── Dataset section

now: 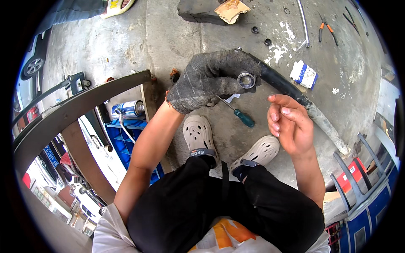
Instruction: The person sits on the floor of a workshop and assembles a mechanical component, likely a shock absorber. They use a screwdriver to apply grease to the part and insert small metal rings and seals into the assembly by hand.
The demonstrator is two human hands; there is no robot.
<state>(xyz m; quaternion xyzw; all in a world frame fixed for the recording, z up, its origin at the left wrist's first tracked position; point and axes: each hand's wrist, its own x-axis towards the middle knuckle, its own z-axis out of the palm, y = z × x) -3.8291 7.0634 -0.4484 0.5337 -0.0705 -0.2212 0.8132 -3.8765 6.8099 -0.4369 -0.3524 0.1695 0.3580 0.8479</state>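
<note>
My left hand (pixel 215 78), in a worn dark grey knit glove, is closed around the upper end of a long black shaft (pixel 287 86). A round metal-rimmed opening (pixel 246 80) shows beside its fingers. The shaft slants down to the right, its far part pale and scuffed, its lower end at the floor. My bare right hand (pixel 292 122) hovers beside the shaft, palm up, fingers loosely bent and apart, with nothing visible in it. A screwdriver (pixel 244 119) with a green handle lies on the concrete below the glove, near a white scrap (pixel 232 98).
Small black caps (pixel 268 42), a metal rod (pixel 304 25), orange-handled pliers (pixel 327 31) and a blue-white box (pixel 304 74) lie ahead. A dark block (pixel 198 12) carries cardboard. Left are a brown metal frame (pixel 84 95) and blue crate (pixel 120 141); right, a metal rack (pixel 358 181). Another person's foot (pixel 118 7) shows upper left.
</note>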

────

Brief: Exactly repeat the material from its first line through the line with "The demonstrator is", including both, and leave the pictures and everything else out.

Answer to the exercise:
now: 
Instruction: The person sits on the floor of a workshop and assembles a mechanical component, likely a shock absorber. They use a screwdriver to apply grease to the part and insert small metal rings and seals into the assembly by hand.
The demonstrator is two human hands; there is no robot.

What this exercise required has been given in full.